EXERCISE DETAILS: Beginning at the line that contains "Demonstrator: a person", repeat every line of the listing exactly through the final one.
+ + +
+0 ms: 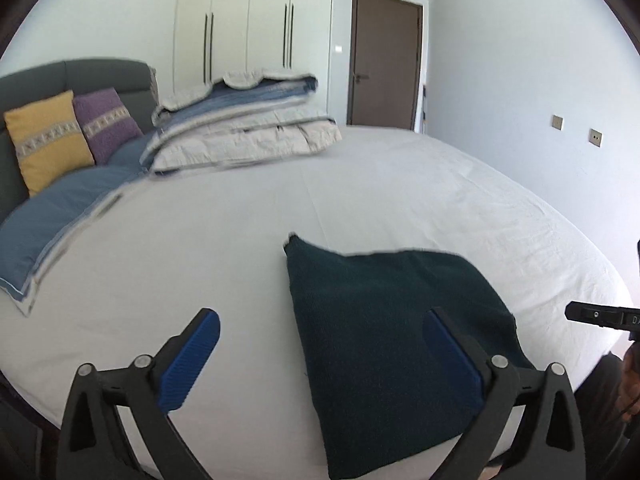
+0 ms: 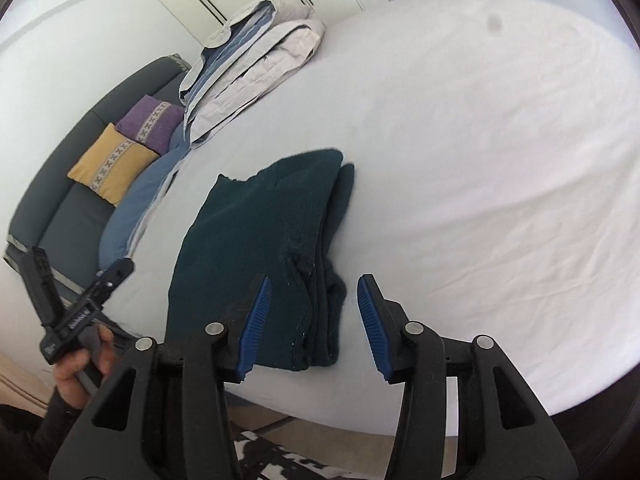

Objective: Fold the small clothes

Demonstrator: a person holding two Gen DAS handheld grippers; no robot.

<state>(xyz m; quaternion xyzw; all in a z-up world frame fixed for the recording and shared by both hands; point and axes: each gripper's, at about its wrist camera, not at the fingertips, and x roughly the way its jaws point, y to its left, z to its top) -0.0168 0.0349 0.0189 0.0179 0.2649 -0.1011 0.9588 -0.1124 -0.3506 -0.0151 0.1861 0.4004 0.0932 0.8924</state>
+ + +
RESPONSE AREA:
Demonstrator: a person holding two Gen DAS handheld grippers; no robot.

<state>(xyz m; quaternion xyzw; all in a z-up world frame fixed for the recording and shared by both hands; point and axes: each gripper's, at about its wrist camera, not at the fingertips, and x roughly the way its jaws point, y to its left, z to its top) -0.0168 0.0349 0.0189 0.0179 0.2649 -0.1011 0.9588 -0.1124 -0.3506 -0.0151 0.1861 0.4004 0.0932 0.8924</state>

Output for this exercise is now complete.